It is stated that the Cold War-II has not suddenly appeared on the world stage.

Nearly a quarter century ago, on May 1998, Gorge Kennan, a former diplomat and historian, had predicted that the decision of the US Senate to expand NATO to include Poland, Hungary and the Czech Republic would be “the beginning of a new cold war”, and further stated that “the Russians will gradually react quite adversely and it will affect their policies”. The veteran diplomat is also remembered as one of the leading figures of the group of foreign policy elders known as “The Wise Men”. He died seven years after making this prophecy on March 17, 2005, at the ripe age of 101.

It may be recalled that he had led the campaign for containing the USSR, which finally led to setting up power blocs during the Cold War-I years. In his series of articles, including “The Sources of Soviet Conduct”, had justified President Truman’santi-Soviet policy. In later years, he, however, began to criticize the ‘anti-USSR’ policies, he, earlier, had been championing.

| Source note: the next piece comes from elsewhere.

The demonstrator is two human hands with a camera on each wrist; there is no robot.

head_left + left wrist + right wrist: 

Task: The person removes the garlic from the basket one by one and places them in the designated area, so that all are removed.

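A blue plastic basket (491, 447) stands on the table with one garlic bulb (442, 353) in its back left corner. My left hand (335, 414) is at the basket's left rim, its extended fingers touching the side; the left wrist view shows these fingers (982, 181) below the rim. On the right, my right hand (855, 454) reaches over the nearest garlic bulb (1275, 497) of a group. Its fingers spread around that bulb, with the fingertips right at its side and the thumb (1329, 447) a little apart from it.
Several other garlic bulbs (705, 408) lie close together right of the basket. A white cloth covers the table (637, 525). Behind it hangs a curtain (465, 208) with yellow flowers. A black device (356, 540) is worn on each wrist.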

The prediction regarding the Cold war-II was  also made in Edward Lucas’s book, ‘The New Cold War: How the Kremlin Menaces both Russia and the West’ in 2008.

Enacting the Great Game

With the collapse of the USSR, there was no longer a global military threat in Europe. The local or regional conflicts could have erupted, but they could be peacefully addressed by focusing on economic, social and political issues. There is a common perception that the US-led western powers deliberately provoked Russia to invade Ukraine, and thus to bleed its economy by engaging it in a prolonged war. It is being asked, whether the USA being a successor imperial British power has served the cause of peace by invoking the past animosity between the rulers of Britain and the Russian emperor, Czar.

The Great Game was a political and diplomatic confrontation that existed during most of the 19th century and the beginning of the 20th century between the British Empire and Russian Empire. It had impacted the politics of Afghanistan, the vast lands of Central Asia and having direct consequences in Iran, India and Tibet. The British feared of a Russian invasion of India following its growing assertion in the Central Asia, the Russians were apprehensive of the expansion of British interests in Central Asia.

It is widely believed that the western powers engaged Russia in various diplomatic initiatives, but did not allow full participation in the European politics. The much trumpeted initiative of the United States and Germany, of a North Atlantic Cooperation Council could not make any real headway for ensuring a participative role for Russia in Europe matching its size and position in the region. These efforts had led to the Founding Act on Mutual Relations, Cooperation and Security between NATO and the Russian Federation. It was signed, thus creating the NATO-Russia Permanent Joint Council, but it could not prevent the eight-year old Russian-Ukrainian conflict in the region. The ongoing war in Ukraine has now entered into its eighth month, but no serious peace efforts are being made to end this conflict.

India’s New Assertion

During the post-1947 years, India had adopted a non-aligned approach in dealing with the erstwhile colonial powers. These powers had jointly defeated Hitler’s Germany with the help of the USSR. However, the collapse of the pro-West government in Beijing led to the formation of the anti-Communist or anti-Soviet bloc in the world. It adversely affected peace during the post- World War-II years. The Vietnam War, the conflicts in Africa and Latin America symbolized the new power rivalry on the earth. These conflcits had led to the Cold War-I. It, however, ended following the end of the Communist rule of the USSR in 1991.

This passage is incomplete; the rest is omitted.